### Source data
*** Block opens ***
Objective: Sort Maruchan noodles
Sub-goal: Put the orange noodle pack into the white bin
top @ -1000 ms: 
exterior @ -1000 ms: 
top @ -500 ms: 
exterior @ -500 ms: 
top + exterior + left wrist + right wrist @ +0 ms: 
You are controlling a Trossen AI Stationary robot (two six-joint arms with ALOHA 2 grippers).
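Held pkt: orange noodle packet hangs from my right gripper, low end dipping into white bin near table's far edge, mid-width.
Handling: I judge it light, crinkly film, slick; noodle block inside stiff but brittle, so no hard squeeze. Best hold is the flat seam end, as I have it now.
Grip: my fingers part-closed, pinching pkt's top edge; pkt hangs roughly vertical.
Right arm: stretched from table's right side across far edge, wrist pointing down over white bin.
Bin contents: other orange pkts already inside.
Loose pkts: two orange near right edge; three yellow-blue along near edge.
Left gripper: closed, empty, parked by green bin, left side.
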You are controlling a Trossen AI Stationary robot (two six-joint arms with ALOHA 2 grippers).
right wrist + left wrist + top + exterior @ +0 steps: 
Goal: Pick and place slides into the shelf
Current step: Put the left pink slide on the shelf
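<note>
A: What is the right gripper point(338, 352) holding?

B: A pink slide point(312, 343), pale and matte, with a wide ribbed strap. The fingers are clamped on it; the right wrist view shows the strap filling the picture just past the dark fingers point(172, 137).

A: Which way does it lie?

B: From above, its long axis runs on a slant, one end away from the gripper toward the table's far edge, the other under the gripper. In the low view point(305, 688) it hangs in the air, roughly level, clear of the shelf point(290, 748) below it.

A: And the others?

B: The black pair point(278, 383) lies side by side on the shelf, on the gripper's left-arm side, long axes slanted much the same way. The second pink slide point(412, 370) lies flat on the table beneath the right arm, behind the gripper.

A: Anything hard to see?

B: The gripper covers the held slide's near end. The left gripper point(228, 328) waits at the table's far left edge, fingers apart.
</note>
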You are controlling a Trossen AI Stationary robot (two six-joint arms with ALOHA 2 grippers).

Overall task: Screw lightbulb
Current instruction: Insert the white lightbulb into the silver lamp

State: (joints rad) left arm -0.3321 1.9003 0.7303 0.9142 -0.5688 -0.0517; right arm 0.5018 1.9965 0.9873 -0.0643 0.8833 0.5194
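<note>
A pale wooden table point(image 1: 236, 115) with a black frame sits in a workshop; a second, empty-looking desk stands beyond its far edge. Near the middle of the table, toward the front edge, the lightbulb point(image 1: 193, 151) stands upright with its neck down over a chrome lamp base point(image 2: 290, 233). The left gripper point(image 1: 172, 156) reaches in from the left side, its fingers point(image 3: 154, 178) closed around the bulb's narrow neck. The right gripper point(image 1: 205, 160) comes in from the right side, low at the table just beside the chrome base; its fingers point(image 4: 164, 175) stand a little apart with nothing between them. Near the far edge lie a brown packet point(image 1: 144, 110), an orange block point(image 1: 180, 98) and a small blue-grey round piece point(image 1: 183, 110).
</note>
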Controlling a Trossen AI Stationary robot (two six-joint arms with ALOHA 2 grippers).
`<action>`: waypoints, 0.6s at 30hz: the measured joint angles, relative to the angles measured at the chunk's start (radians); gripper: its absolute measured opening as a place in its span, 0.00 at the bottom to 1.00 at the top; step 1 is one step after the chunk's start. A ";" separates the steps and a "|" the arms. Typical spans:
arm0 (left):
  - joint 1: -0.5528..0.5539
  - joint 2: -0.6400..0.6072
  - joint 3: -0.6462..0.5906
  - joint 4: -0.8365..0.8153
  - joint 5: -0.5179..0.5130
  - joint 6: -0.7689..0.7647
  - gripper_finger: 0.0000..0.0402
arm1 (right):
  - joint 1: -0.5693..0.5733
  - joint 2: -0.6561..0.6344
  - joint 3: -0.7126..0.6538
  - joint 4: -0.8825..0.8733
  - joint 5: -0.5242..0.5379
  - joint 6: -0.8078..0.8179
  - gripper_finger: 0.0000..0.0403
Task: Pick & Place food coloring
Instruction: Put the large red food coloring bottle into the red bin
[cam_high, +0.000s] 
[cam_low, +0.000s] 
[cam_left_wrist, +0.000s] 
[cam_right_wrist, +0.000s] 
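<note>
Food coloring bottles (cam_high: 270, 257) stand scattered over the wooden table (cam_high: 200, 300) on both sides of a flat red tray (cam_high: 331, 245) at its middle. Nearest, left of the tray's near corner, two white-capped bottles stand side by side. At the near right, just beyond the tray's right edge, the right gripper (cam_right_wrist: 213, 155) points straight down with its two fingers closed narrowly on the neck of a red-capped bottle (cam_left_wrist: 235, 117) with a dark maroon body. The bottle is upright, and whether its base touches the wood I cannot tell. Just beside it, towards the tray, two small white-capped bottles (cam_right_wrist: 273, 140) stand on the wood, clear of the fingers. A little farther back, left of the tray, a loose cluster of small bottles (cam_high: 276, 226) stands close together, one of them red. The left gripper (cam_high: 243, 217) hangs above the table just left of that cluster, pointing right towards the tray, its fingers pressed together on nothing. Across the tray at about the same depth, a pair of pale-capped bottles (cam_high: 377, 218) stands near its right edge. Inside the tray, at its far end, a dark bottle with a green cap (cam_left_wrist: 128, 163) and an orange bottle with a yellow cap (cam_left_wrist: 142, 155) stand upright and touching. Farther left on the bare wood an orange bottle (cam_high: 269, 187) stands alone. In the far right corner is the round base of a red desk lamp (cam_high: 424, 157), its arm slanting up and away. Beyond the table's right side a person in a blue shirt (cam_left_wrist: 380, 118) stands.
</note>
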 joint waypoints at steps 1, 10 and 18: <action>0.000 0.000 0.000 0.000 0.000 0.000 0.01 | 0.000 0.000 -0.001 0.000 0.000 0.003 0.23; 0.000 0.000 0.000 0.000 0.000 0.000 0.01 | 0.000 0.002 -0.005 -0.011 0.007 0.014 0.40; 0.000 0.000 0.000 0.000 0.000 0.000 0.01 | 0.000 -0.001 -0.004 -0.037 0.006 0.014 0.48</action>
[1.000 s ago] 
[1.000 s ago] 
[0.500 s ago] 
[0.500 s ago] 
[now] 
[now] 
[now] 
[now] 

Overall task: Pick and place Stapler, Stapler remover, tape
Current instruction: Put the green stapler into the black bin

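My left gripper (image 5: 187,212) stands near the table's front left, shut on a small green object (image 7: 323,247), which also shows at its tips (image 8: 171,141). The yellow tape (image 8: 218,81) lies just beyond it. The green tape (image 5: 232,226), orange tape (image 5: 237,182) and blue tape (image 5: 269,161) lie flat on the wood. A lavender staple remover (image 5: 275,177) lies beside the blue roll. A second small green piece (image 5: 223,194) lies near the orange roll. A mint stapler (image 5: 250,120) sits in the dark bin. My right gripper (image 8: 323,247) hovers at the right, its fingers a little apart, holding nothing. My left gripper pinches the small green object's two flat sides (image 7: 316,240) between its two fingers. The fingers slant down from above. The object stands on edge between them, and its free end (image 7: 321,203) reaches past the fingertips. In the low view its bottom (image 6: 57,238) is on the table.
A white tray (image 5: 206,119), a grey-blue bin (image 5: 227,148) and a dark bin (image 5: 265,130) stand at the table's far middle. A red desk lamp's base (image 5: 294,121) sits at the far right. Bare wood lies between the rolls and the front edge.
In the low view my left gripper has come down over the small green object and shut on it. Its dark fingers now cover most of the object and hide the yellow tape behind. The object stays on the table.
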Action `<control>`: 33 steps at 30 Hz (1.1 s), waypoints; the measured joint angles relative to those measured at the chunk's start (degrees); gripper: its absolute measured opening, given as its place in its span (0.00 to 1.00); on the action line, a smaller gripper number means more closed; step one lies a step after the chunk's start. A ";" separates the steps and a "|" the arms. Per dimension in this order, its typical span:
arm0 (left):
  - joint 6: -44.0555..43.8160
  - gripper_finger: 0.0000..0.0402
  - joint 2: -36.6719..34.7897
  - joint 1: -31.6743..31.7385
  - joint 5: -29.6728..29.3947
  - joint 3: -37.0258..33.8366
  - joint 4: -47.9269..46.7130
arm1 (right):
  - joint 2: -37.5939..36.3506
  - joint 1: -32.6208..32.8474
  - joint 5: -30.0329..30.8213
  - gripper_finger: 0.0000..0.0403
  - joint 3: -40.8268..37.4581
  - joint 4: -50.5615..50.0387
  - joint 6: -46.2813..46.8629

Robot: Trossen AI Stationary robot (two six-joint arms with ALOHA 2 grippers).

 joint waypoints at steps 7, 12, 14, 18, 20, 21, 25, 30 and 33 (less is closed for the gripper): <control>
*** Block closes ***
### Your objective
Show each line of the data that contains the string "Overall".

### Solution below
Overall task: Screw lightbulb
Overall task: Pick and place Stapler, Stapler remover, tape

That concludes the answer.